Özellikle son on yıldır, trans olduğu için çalışamayanlar, trans olduğu için seks işçisi olmak zorunda kalanlar, trans olduğu için nefes aldırılmayan binlerce birey mevcut. Öyle ki, LiSTAG’ın Benim Çocuğum filminin sonunda yazan satırlarda bir annenin feryadı, olması gerektiği gibi özetliyor durumu: “Koskoca dünyaya sığdıramadılar evladımı.”
 
Binlerce trans bireyin yaşadığı topraklarda, son zamanlarda gündeme getirilen “Anayasada LGBT”, LGBT bireylerin hukuksal eksendeki mücadelesini destekler bir kampanya olsa da, henüz mecliste bu yönde bir çalışma bulunmuyor. Hatta yakın zamanda önemli bir kadın vekilin Dora cinayeti üzerine “Kadın hareketini daha değerli buluyorum” söylemi, duruma biraz daha dikkat edilmesini gerektiriyor.

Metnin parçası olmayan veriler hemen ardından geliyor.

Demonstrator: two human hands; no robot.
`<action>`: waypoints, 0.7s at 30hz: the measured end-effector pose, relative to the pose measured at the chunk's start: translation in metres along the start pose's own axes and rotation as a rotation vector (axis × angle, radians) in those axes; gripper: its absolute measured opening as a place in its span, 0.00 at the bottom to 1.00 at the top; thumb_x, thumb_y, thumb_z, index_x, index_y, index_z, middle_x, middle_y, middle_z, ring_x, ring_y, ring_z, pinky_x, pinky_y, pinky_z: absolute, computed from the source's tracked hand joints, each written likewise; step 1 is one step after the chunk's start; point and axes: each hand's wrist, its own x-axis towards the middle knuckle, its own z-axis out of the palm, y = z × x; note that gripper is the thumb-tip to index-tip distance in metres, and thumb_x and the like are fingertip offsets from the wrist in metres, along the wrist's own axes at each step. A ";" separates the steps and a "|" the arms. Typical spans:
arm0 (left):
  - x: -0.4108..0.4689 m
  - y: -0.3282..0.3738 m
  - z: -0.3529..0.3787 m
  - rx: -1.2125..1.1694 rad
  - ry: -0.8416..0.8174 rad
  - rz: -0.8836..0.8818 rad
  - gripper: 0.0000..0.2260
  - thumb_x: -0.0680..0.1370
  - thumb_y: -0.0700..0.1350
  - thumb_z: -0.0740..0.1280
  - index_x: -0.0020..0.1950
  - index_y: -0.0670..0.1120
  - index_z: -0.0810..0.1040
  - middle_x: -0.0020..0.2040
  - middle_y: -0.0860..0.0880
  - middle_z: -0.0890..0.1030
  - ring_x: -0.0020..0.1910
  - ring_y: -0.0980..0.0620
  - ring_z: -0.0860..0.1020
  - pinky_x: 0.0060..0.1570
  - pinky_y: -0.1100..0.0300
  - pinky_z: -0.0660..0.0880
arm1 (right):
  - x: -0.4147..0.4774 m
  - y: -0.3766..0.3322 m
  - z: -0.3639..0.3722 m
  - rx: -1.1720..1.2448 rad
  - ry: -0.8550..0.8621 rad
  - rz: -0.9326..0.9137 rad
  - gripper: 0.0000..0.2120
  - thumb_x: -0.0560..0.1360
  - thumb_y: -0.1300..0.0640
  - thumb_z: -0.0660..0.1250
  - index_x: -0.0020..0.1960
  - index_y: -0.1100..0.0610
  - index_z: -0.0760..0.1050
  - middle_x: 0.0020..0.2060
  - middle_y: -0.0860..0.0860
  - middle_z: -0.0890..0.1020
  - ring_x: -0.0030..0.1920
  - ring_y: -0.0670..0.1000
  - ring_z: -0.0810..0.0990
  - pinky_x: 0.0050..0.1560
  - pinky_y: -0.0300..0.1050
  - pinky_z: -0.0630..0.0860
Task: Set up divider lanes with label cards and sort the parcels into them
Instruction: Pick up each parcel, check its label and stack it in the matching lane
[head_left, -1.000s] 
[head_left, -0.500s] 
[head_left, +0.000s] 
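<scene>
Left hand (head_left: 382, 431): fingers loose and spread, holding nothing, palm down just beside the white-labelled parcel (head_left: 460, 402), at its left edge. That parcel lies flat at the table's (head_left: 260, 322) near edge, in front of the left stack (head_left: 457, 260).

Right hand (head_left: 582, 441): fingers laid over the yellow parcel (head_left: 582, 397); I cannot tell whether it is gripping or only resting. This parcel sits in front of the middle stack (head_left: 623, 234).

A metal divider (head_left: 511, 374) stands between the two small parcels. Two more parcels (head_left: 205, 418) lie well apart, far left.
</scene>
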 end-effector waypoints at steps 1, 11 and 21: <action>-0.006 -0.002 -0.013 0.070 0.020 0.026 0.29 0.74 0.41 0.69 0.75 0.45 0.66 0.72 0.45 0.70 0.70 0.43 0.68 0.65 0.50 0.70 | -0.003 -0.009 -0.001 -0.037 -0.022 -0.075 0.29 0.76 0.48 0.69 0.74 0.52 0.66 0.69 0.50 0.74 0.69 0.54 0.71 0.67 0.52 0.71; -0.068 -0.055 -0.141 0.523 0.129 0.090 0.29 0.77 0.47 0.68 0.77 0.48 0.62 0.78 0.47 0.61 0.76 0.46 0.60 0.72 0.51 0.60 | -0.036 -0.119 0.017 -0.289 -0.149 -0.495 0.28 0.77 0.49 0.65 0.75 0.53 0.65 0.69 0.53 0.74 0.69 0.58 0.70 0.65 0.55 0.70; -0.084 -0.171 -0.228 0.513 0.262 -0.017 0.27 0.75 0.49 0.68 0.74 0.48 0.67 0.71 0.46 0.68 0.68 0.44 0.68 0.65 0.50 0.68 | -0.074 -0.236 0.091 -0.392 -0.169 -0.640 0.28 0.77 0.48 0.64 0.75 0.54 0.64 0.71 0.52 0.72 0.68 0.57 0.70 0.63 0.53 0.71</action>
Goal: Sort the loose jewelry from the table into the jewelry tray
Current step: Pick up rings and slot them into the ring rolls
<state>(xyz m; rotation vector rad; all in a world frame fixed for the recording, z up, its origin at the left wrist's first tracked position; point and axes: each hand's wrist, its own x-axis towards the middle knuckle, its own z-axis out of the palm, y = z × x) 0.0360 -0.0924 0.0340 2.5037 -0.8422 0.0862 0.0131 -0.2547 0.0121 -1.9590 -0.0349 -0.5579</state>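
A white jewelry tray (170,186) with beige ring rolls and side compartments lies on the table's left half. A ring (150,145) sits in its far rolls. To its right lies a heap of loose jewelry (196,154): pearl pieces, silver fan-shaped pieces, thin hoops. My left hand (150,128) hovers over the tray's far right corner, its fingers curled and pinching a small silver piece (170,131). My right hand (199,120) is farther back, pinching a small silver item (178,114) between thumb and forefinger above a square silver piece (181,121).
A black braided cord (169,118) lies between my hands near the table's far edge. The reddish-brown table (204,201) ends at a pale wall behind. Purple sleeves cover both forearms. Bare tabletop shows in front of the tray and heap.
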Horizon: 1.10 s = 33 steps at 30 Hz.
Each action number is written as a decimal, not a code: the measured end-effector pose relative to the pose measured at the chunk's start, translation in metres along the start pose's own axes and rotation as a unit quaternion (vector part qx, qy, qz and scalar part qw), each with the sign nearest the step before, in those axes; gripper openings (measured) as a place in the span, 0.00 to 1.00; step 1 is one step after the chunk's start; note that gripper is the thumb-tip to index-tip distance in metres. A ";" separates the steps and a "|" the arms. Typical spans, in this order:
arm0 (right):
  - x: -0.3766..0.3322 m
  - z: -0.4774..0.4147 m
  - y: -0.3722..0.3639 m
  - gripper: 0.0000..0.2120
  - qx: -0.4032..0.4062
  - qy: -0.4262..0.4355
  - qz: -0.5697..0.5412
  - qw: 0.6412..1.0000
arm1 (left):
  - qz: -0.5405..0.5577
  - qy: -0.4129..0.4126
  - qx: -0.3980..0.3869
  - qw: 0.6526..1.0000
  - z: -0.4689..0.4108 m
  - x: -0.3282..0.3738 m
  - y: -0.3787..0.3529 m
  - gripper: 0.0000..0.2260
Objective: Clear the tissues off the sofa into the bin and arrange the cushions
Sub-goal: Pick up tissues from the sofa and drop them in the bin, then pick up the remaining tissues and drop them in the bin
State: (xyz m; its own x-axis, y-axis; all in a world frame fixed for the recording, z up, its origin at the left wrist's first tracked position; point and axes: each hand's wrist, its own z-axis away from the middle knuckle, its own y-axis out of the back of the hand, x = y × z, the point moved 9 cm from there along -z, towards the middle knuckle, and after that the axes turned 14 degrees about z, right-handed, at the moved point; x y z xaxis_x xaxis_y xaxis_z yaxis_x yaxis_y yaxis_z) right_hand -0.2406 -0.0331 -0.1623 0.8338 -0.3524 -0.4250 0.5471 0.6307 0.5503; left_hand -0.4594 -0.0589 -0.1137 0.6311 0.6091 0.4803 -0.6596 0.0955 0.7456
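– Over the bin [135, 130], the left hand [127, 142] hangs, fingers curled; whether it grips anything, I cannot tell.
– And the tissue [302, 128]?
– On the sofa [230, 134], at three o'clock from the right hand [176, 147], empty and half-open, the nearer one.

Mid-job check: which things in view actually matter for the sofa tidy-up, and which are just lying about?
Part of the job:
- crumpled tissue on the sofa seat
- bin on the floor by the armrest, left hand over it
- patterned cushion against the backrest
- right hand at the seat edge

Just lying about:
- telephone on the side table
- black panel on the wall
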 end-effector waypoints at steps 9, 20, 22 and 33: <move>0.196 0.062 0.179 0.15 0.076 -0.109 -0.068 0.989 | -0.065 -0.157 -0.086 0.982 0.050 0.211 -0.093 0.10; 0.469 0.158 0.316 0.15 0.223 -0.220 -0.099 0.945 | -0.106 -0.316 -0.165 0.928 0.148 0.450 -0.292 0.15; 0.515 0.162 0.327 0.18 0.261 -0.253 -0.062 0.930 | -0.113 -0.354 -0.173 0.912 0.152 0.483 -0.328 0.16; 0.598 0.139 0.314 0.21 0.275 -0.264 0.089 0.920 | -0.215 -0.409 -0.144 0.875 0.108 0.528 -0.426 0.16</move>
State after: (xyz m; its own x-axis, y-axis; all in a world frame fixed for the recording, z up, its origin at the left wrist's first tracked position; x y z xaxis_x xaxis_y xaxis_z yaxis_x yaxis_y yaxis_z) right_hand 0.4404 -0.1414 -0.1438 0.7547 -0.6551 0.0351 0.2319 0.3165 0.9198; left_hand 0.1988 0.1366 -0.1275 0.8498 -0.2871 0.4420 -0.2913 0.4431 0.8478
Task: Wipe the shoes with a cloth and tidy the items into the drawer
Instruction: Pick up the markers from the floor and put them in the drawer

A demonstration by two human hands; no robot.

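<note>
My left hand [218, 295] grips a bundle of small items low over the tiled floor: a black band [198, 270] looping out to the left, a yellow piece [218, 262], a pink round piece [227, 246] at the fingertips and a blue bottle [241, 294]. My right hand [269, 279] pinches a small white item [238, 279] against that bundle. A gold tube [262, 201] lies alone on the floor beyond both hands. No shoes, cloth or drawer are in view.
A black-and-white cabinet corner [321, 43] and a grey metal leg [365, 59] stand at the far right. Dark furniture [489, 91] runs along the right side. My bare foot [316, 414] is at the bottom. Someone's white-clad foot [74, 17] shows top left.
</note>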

Uzun süre hastalık ve kişilik bozukluğu olarak tanımlanan cinsel kimliklerin mecliste anılma tarihi 1994 olan bu topraklarda, LGBT’lere karşı işlenen cinayet ve şiddet olaylarını Nefret Suçları kapsamında değerlendirmek bir yana, birçok davanın akıbeti tartışmalı bir noktada durmaktadır. 1852’den beri eşcinsellik, 1988’den itibaren de cinsiyet değiştirmek yasallaşırken, aradan geçen bunca süreçte kazanılmış hak olarak gösterilebilecek herhangi bir yasal durum söz konusu değil.
 
Gezi Parkı olayları ile LGBTİ bireylere artan ilgi, 21. Onur Yürüyüşü’nün en kalabalık yürüyüşlerden biri olması sonucunu doğurmuş, birçok bireyin ilk defa lezbiyen, gey, biseksüel ve trans bireyler ile karşılaşma platformu olmuş olsa da, her sorunsal için geçerli olan pratikte karşılığını bulma durumu, renkli ötekiler için ne zaman yasallaşacağı hâlâ tartışmalı bir noktada.